> What to do
Would you output the whole of the data exactly?

=== Section Start ===

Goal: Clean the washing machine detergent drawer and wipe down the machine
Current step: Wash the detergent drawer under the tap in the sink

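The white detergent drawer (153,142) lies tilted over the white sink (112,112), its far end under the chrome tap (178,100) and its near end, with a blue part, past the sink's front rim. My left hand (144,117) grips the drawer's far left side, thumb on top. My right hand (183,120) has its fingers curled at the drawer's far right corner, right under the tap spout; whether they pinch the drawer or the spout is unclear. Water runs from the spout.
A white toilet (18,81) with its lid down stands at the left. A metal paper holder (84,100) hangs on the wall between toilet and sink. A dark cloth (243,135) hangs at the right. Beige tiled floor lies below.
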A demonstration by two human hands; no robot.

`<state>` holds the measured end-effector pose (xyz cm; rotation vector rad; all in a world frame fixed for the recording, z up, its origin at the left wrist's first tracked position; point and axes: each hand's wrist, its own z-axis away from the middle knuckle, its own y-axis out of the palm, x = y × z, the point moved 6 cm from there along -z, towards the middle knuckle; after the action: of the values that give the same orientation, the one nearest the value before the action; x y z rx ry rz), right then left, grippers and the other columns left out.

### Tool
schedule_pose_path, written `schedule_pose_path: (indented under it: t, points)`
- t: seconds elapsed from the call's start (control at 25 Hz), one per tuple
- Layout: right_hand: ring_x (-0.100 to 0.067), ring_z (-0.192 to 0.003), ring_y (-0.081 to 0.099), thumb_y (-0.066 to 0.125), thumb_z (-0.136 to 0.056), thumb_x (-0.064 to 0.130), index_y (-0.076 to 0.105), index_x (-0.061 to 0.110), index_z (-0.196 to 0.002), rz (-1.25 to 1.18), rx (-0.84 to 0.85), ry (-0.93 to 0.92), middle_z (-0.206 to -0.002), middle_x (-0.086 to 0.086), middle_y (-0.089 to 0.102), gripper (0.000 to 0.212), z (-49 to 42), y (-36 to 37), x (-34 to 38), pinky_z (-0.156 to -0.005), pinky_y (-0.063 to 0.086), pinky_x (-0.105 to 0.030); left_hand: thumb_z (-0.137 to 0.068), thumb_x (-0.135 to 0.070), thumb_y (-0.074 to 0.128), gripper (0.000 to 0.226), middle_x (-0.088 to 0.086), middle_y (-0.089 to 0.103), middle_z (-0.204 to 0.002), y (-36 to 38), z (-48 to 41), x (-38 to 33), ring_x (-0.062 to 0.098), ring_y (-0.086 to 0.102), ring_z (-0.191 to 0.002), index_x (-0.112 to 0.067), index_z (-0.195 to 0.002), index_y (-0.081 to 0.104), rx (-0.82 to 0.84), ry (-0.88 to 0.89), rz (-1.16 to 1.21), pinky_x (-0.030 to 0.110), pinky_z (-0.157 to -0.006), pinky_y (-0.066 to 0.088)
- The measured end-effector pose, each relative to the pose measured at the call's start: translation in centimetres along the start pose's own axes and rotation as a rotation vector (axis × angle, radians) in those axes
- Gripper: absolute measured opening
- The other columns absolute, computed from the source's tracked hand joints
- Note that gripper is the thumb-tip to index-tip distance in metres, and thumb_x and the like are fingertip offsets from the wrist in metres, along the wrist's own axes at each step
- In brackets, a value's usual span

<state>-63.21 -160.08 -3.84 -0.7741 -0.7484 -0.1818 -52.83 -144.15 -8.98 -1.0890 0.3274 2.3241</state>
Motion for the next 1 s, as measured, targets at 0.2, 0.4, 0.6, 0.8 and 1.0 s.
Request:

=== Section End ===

> Response to this task
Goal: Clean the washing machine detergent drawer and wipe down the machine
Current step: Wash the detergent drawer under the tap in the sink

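The white detergent drawer (153,142) lies tilted over the white sink (112,112), its far end under the chrome tap (178,100) and its near end, with a blue part, past the sink's front rim. My left hand (144,117) grips the drawer's far left side, thumb on top. My right hand (183,120) has its fingers curled at the drawer's far right corner, right under the tap spout; whether they pinch the drawer or the spout is unclear. Water runs from the spout.
A white toilet (18,81) with its lid down stands at the left. A metal paper holder (84,100) hangs on the wall between toilet and sink. A dark cloth (243,135) hangs at the right. Beige tiled floor lies below.
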A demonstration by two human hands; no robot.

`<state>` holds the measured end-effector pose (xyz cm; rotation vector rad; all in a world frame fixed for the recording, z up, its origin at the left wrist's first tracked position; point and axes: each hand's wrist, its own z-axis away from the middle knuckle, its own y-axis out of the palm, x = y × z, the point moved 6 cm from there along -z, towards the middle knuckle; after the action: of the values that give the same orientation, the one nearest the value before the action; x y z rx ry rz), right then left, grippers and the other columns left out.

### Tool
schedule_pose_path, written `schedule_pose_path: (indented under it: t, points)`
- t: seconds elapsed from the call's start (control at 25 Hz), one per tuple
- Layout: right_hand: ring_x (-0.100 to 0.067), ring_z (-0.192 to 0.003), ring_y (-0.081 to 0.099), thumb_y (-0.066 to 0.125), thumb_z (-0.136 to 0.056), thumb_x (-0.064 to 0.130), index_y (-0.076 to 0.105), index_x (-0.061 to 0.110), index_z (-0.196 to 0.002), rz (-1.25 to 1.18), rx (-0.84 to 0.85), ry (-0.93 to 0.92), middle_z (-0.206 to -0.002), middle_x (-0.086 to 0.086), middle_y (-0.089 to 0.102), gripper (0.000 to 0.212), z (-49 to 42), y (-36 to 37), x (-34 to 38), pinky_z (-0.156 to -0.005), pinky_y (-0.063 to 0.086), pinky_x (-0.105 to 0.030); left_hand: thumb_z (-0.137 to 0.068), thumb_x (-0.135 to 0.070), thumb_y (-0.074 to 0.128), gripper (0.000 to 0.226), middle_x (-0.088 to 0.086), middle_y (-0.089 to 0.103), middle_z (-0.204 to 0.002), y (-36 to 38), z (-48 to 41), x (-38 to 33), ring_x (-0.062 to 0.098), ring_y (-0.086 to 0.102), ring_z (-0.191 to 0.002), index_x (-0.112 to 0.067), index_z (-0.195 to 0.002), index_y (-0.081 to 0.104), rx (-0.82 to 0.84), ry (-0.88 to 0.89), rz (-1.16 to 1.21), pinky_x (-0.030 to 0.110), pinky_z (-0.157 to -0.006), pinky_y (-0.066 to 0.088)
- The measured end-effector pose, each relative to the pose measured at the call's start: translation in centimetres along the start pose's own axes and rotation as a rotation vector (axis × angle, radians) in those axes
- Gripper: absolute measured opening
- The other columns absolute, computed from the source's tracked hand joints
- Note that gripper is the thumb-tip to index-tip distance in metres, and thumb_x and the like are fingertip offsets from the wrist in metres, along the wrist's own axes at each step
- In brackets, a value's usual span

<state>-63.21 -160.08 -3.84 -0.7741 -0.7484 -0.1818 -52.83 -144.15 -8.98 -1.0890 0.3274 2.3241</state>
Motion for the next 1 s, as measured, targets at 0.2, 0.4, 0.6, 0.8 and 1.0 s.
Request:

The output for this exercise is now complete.